ABZ 2023 Tutorial on {log}

{log}: Programming and Automated Proof in Set Theory

{log} (read setlog) is a programming language and satisfiability solver
based on set theory and set relation algebra, implementing the concept of
formulas as programs---as an alternative approach to formulas as types
or proofs as programs.

As a programming language it is at the intersection of Constraint
Logic Programming, set programming and declarative programming. As a
satisfiability solver {log} implements several decision procedures for
the theory of finite sets and finite set relation algebra.

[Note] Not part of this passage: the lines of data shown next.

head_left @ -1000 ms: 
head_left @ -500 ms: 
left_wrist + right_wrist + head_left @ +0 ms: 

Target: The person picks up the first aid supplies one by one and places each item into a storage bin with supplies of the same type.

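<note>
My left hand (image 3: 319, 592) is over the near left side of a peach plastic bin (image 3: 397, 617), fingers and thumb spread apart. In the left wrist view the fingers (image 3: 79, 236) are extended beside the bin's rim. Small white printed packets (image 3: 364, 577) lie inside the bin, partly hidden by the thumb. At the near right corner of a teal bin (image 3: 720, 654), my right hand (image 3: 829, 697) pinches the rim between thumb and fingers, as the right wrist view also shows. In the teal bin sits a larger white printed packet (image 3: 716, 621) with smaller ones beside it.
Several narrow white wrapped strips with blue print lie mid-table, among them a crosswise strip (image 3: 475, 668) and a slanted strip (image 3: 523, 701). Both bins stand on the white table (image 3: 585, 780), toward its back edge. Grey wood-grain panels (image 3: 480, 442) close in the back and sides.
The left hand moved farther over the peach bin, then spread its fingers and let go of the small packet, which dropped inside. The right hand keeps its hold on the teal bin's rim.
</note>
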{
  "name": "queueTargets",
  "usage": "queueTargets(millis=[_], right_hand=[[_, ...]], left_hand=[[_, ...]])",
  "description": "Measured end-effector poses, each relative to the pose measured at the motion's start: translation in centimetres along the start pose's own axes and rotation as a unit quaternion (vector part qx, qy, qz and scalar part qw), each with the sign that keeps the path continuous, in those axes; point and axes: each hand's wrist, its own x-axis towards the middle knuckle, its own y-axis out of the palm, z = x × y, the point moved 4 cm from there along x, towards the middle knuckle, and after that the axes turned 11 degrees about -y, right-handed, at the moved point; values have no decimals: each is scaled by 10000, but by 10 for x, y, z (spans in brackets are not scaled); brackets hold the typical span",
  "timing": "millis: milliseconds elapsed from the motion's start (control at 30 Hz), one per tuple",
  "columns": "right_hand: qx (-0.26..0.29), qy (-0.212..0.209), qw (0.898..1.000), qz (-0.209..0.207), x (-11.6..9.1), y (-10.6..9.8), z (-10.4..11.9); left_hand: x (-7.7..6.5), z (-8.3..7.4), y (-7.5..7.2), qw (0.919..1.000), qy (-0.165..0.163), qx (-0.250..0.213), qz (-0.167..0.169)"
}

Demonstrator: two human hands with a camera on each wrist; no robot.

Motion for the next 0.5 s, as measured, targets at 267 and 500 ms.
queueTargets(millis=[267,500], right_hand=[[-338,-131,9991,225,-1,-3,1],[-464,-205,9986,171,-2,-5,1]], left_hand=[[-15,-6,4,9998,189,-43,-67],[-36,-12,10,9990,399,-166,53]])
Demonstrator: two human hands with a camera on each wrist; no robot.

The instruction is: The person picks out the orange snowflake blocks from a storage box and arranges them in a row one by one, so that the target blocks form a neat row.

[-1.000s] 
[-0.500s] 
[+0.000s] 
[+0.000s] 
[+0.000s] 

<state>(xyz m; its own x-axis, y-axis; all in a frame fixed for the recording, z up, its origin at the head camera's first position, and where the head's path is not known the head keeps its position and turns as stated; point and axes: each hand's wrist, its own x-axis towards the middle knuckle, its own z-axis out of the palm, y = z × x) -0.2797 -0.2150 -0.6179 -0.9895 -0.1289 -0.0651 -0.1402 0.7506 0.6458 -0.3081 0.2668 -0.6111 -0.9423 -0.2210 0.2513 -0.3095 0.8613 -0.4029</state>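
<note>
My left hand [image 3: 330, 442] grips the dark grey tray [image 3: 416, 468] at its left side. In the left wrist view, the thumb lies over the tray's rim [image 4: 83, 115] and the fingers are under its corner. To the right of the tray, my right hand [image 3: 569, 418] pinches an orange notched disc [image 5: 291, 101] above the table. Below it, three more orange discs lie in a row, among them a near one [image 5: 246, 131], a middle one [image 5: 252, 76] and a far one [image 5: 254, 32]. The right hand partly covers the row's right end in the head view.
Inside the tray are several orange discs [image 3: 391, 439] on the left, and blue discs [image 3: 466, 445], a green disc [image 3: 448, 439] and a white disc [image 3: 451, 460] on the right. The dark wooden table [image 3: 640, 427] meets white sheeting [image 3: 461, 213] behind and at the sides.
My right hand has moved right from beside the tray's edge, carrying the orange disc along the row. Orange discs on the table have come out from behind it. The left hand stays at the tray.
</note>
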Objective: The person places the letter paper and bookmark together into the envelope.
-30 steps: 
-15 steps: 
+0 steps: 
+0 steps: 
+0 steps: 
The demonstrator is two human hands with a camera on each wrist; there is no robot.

In {log} one can write abstract programs using all the power of set theory
and binary relations. These programs can resemble B or Z specifications.
Then, the correctness of {log} programs is more evident than if they were
written in conventional programming languages. Furthermore, {log}
programs are also set formulas. Hence, engineers can use {log} again to
automatically prove their programs verify non trivial properties.

We call the capacity of {log} code to behave as a formula and as a program,
the formula-program duality; actually, in {log} one can write forgrams
instead of plain programs.

If you want to know more about {log} before deciding whether or not you
are interested in the tutorial take a look at this short introduction and check
out the {log} site.

Instructor: Maximiliano Cristiá (cristia -at- cifasis-conicet.gov.ar),
professor of Software Engineering at Universidad Nacional de Rosario,

This tutorial is based on courses and seminars given at Argentina, Italy
and Luxembourg.

Outline (duration 2-3 hours)

  1. Introduction to {log}
  2. Specifying state machines in {log}
  3. Running {log} state machines
  4. Automatic verification of state machines in {log}
  5. If automatic verification fails...
  6. How {log} works?

Resources      UPDATED (May 28th)

Prerequisites: Participants are expected to have a working
knowledge in at least one of the specification languages making part of the
ABZ 2023 conference. Put it in another way, participants are expected to
have an idea of how state machines can be specified by means of set theory.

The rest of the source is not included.